§ EXERCISE OBJECTIVE
Repeat the lines of the data that follow, please, starting at the first and stopping after the one with "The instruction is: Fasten".

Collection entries
....

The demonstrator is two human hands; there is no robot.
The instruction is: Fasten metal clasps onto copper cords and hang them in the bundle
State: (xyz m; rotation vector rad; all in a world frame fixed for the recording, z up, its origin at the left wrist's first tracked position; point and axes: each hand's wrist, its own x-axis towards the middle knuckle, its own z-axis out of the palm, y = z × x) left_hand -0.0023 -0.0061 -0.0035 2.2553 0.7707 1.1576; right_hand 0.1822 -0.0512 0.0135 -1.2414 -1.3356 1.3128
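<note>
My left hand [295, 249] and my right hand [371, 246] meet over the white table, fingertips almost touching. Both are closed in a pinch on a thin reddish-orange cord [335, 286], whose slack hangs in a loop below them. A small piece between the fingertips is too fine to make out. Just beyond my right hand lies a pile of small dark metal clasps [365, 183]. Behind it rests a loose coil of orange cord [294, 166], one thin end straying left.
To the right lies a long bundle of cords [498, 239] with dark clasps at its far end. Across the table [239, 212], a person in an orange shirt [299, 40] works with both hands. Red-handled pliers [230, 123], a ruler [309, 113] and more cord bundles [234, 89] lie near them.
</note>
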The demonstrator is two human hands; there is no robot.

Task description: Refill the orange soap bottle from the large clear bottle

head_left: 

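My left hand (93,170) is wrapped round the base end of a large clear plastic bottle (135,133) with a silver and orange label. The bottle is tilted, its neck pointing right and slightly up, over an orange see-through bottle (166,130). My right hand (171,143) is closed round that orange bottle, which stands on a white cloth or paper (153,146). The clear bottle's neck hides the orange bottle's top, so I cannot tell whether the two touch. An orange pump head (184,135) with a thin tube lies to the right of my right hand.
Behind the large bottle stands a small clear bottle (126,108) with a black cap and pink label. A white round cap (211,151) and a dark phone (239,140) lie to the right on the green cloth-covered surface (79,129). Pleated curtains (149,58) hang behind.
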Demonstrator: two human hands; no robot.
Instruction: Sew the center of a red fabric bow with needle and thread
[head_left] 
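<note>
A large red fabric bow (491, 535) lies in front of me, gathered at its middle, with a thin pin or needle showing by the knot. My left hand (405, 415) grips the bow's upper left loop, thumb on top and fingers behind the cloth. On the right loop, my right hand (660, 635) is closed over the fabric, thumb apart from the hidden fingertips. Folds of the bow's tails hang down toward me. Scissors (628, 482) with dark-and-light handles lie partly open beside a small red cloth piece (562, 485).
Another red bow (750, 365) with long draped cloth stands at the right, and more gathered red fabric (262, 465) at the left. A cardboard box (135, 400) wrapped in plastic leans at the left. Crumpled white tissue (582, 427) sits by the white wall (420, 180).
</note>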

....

§ TASK RESULT
The demonstrator is two human hands; there is no robot.
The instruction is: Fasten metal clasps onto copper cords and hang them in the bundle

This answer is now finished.